Since web shells have no essential difference with normal web applications and thus are difficult to detect with AVs and IDSs, several tools that are specialized to detect malicious web shells have been developed [3,6–8]. Surprisingly, no web shell dataset for evaluating web shell detection approaches has been built yet, as far as we know. Standard datasets, which are sometimes called test collections, will enable researchers and developers to test their ideas. Also, standard datasets also can allow researchers to objectively compare their results with published studies. For example, to compare their ideas with other approaches in the IDSs, most IDS researchers have used the KDD datasets that were compiled in 1998 and 1999 [9–11]. In this paper we introduce the WebSHArk test collection, which is abbreviated from “Web SHell Arkive”. This test collection is a set of web shells written in various languages, such as PHP, ASP, ASPX, JAVA, and CFM. We hope that this dataset can be used as a standard dataset to improve their own web shell detection approaches, and to be able to compare their own with published data and other tools’ performance.

The remainder of this paper is organized as follows: in the next section, related work about the detection and collection of web shells is briefly presented. We describe the WebSHArk 1.0 collection in Section 3. In Sections 4 and 5, we present our benchmark method and the results of publicly available web shell detection tools applied to our WebSHArk 1.0 collection. Finally, we conclude with the discussion and propose some future works in Section 6.

2. Related Work

As mentioned briefly in the introduction, there has been several attempts to develop web shell scanning tools that are mainly based on signature-based detection [3,6–8]. Emposha [6] reports that the PHP Shell Detector (PSD) used 141 web shells to build its signature database.

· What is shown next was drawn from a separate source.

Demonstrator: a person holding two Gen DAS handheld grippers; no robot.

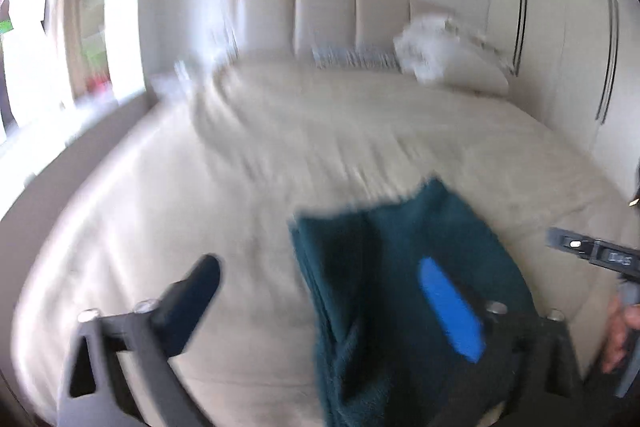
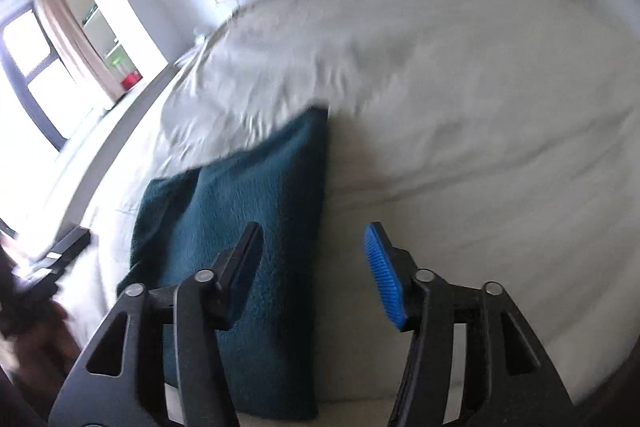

Behrens and Hagen [3] note 90 web shells in their document describing the design policy of the NeoPI webshell scanner. R-fx Networks [8] reports that LMD 1.4.0 has a total of 7,241 signatures without notice of the portion of web shell patterns. Most of the AV software can also detect various kinds of web shell files. However, they do not publicly share their web shell collection or detection features due to the collection’s and features’ confidential or proprietary nature and also because of some security reasons.

We surmise that most of the existing web shell detection tools also use their own web shell collections but they do not share them publicly, which means it is not possible to compare their performance with that of other tools. There is a web shell collection that can be accessed via HTTP [12], but it is arbitrarily collected and hence, it is not organized as a standard web shell dataset.

In spite of the seriousness of web shells in Internet security, it is surprising that there is no systematic approach for building a standard web shell dataset. We hope that our work presented in this paper can be used as a standard dataset and help to compare the performance of web shell detection against

3. WebSHArk Collection Version 1.0

WebSHArk 1.0 is a collection of web shells written in server-side programming languages, such as PHP, ASP, ASP.NET, Java/JSP, CFM, PERL, etc. These were collected from various sources, including an unsorted web shell archive [12], a collection of web shells and RFIs [13], and other various web resources. Also, we included some web shells that we found during our own penetration tests for finding vulnerabilities in web applications. If a newly arrived web shell file has an identical MD5 hash value with an existing file in the collection, it was considered to be a duplicated file and discarded. We also added about 13,000 non-web shell files to the dataset. As such, the WebSHArk 1.0 dataset consists of a total 809 web shells (true positives) and 13,001 normal web files (true negatives), resulting in totally 13,810 files in 2,507 directories (shown in Table 1). For each web shell file, we tried, whenever it was possible, to provide a description file with a .dsc extension, which describes the date and/or sources of the web shell.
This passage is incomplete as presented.